Back on August 15, 1977, SETI scientists listening in on the Big Ear radiotelescope at Ohio State University recorded an intense 72-second-long signal that was never repeated and emanated from some unknown source somewhere in our Milky Way galaxy.
The powerful cry from the direction of the Sagittarius Constellation is still believed today to be one of the most credible alien technosignatures ever captured in the entire history of the SETI organization. It was aptly named after an exclamatory note written in the official data sheet print-out by the on-duty astronomer Jerry Ehman.
According to Astronomy Magazine, amateur astronomer Alberto Caballero has just diligently tracked the signal's origin back to a candidate star that closely resembles our own Sun in a momentous find that could finally crack the heavenly mystery wide open.
Three years ago, St. Petersburg College astronomer Antonio Paris claimed to have discovered the origin point of the WOW! Signal, theorizing that it was caused by a then-uncatalogued comet now named 266P/Christensen. However, most astronomers disagreed with the findings, including Ehman himself.

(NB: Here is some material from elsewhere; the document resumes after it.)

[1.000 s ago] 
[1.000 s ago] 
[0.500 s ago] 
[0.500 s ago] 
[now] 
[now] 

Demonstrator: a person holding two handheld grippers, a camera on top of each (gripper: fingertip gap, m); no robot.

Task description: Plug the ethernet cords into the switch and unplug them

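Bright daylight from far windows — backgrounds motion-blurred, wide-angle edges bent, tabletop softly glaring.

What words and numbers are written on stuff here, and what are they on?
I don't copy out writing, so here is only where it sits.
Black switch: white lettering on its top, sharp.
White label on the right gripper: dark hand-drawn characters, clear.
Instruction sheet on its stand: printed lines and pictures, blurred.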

Now, using detailed 3D star maps created by data obtained from the European Space Agency's Gaia space observatory, Caballero has pieced together what he believes is a likely origin point of the famous WOW! message from deep outer space. By hunting for Sun-like stars amid the thousands that have already been spotted and identified by Gaia in this same corner of the sky, one strong candidate sticks out amid the multitudes.
“The only potential Sun-like star in all the WOW! Signal region appears to be 2MASS 19281982-2640123,” says Caballero.
2MASS exists squarely in the constellation of Sagittarius some 1,800 light-years away and is a dead ringer for our Sun with basically identical stats when comparing temperature, radius, and luminosity. An exoplanet orbiting this twin star may or may not be the home of the WOW! Signal, as there are numerous other solar suspects still too dim to detect.
Searching for worlds transiting 2MASS is the next step in probing this 43-year-old puzzler, but future mapping data from Gaia and similar mapping missions might provide an even more precise estimate of the culprit that blasted out that rare 72-second signal. Wow!